Where does the word "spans" show up in the records? Copy every line that has it.

Records provided below:

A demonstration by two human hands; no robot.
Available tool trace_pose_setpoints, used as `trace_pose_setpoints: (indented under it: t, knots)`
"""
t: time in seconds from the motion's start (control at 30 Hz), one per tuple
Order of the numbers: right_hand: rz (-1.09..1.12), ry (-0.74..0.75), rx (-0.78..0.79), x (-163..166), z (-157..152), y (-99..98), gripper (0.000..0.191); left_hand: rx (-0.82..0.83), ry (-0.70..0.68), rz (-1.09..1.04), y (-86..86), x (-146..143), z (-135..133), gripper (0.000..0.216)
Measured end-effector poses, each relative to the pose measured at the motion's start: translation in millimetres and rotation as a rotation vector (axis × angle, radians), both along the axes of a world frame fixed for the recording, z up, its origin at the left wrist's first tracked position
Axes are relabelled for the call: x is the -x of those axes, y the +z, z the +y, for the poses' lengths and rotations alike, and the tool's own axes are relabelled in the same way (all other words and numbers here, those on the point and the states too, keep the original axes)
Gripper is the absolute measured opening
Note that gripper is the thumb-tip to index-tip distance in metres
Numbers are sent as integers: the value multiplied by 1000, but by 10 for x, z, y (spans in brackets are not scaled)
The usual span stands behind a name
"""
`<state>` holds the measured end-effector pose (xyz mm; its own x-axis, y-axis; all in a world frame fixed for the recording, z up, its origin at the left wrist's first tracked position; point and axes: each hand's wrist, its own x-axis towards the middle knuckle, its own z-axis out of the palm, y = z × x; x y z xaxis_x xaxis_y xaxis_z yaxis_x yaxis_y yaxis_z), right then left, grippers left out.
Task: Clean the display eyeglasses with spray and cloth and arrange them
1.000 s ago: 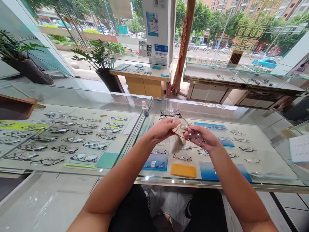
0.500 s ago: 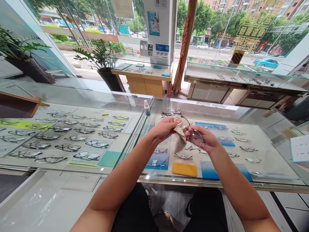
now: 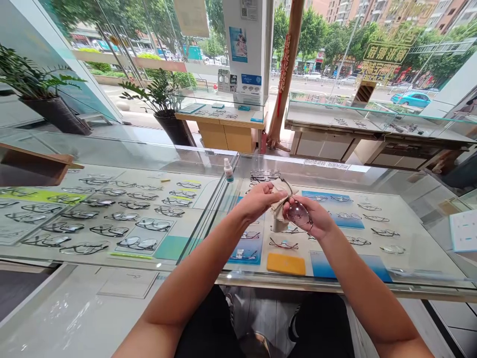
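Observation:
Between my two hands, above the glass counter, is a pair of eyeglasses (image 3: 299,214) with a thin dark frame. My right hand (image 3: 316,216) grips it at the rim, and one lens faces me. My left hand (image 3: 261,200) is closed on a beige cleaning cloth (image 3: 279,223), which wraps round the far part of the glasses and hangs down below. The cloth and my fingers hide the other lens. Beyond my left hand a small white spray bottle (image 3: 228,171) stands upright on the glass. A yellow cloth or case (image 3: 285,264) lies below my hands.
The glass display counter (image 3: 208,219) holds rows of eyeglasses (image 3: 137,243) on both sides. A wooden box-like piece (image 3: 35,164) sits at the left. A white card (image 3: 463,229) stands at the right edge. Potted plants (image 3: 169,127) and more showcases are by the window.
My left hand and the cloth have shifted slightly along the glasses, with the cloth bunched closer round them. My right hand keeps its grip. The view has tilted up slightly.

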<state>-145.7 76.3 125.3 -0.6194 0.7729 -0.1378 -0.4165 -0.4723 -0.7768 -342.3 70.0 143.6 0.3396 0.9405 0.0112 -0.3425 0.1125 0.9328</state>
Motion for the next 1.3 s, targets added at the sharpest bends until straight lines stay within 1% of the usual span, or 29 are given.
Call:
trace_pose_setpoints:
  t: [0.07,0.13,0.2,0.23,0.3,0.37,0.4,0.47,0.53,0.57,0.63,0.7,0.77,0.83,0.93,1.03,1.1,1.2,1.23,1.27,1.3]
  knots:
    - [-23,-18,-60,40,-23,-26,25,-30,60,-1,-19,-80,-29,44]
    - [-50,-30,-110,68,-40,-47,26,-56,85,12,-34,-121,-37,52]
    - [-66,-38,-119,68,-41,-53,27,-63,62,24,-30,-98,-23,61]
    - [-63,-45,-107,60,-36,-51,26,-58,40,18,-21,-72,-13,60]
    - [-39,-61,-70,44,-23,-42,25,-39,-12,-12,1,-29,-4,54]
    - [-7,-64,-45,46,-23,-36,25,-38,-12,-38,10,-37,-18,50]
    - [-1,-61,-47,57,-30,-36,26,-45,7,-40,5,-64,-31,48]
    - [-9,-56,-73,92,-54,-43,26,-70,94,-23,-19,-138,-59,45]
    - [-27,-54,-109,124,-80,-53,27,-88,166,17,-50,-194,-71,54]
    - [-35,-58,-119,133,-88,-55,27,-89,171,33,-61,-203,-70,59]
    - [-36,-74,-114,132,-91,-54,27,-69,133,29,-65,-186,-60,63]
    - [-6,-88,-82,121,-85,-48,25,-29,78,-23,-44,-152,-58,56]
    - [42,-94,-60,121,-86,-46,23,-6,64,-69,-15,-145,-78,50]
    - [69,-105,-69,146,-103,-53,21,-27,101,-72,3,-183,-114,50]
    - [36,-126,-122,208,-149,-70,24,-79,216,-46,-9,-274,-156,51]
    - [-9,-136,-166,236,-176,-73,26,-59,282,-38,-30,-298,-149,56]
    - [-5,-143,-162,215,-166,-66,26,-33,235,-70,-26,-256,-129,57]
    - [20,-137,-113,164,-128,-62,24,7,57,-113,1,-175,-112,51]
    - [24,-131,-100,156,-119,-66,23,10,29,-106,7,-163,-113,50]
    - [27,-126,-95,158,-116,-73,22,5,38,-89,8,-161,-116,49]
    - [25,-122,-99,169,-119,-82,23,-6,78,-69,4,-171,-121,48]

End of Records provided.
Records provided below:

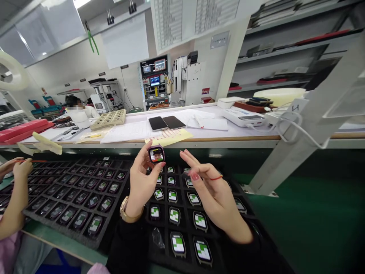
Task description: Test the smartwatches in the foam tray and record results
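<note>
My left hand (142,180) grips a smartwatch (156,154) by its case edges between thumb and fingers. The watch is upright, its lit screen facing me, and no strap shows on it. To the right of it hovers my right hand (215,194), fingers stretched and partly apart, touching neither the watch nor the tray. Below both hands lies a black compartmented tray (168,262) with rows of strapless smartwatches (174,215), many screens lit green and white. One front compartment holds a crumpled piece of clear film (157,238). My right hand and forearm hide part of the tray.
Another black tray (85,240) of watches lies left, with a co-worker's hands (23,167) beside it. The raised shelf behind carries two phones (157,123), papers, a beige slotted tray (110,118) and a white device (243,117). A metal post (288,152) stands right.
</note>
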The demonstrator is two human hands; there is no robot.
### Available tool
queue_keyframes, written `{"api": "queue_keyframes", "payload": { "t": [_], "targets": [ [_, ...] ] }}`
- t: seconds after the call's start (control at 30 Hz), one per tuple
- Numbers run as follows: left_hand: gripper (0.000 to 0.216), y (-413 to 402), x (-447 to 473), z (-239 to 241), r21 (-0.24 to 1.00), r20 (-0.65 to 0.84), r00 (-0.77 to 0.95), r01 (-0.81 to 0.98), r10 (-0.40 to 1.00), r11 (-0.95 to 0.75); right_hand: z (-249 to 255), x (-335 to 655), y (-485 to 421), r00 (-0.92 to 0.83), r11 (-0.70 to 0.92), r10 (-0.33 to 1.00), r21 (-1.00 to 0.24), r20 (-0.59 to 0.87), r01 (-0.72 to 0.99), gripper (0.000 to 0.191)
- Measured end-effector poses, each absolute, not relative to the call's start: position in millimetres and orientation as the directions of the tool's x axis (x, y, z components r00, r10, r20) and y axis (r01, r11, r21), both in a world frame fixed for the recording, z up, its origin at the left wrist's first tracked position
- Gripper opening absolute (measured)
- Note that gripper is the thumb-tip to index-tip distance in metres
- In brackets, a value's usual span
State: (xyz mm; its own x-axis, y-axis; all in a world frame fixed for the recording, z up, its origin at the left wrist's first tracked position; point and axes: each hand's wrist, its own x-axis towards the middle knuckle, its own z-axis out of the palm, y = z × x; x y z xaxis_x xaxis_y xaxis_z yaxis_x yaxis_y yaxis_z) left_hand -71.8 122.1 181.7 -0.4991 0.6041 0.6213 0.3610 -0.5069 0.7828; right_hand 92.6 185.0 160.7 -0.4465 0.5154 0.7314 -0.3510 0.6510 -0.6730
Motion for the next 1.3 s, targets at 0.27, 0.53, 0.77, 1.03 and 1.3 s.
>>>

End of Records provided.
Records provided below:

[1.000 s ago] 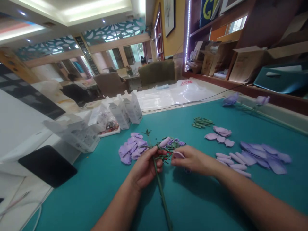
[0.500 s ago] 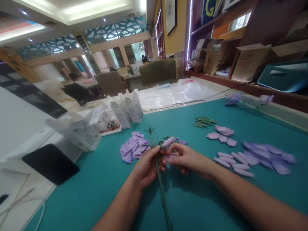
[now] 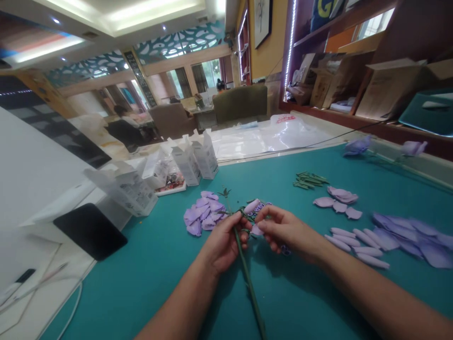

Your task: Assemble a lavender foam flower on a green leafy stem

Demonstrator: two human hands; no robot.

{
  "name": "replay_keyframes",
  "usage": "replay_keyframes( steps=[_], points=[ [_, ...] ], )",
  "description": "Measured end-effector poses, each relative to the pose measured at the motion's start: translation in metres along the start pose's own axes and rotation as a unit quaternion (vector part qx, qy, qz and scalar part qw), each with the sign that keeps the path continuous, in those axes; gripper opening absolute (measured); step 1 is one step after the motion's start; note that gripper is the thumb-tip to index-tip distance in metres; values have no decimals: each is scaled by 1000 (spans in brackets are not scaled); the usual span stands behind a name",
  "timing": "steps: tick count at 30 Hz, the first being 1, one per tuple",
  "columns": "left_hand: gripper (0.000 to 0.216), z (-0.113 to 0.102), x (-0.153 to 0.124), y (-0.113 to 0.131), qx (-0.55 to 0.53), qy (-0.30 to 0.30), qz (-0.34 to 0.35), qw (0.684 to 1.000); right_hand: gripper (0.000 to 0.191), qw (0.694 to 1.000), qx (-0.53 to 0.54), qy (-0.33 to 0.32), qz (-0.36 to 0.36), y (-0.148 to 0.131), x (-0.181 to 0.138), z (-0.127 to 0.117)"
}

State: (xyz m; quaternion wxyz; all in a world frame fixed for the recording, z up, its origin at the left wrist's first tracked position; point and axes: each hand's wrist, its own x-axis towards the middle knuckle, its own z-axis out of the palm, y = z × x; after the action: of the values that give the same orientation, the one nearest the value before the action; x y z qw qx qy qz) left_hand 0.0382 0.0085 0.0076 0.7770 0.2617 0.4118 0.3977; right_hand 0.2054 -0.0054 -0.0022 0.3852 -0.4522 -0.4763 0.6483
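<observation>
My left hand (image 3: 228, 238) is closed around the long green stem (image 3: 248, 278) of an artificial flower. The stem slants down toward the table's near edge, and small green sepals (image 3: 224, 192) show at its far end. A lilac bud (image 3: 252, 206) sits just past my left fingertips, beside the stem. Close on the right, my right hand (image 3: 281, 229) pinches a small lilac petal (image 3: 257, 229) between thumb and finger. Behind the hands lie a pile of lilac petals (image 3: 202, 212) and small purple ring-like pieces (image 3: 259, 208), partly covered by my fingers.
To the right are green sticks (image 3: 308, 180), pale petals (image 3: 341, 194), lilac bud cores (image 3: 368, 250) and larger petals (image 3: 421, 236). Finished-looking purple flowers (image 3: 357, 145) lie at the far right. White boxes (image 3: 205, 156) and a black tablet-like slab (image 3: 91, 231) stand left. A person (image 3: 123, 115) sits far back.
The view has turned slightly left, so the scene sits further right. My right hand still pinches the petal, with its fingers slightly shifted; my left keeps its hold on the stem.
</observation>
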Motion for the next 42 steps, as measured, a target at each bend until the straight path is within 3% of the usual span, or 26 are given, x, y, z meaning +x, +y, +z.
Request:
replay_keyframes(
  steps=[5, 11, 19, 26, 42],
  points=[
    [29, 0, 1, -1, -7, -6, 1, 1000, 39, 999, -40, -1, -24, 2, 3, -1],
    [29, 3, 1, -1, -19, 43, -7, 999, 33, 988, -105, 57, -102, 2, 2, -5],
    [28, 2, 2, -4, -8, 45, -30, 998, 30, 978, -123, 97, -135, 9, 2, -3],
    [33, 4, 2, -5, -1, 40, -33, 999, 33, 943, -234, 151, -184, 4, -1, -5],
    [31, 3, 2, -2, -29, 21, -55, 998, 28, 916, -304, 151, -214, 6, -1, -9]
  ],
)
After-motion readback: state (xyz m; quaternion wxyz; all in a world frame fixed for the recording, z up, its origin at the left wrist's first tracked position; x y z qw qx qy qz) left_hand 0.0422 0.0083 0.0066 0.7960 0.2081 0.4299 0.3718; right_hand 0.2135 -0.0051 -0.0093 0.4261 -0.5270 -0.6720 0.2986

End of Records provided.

Response below:
Numbers are sent as integers: the value multiplied by 1000, but by 10 for x, z, y (spans in brackets are not scaled)
  "description": "Measured end-effector poses, each relative to the pose measured at the motion's start: translation in metres along the start pose's own axes and rotation as a unit quaternion (vector part qx, qy, qz and scalar part qw), each with the sign that keeps the path continuous, in those axes; gripper opening absolute (measured); step 1 is one step after the motion's start; note that gripper is the thumb-tip to index-tip distance in metres; values have no decimals: each is scaled by 1000 (spans in brackets are not scaled); the usual span stands behind a name",

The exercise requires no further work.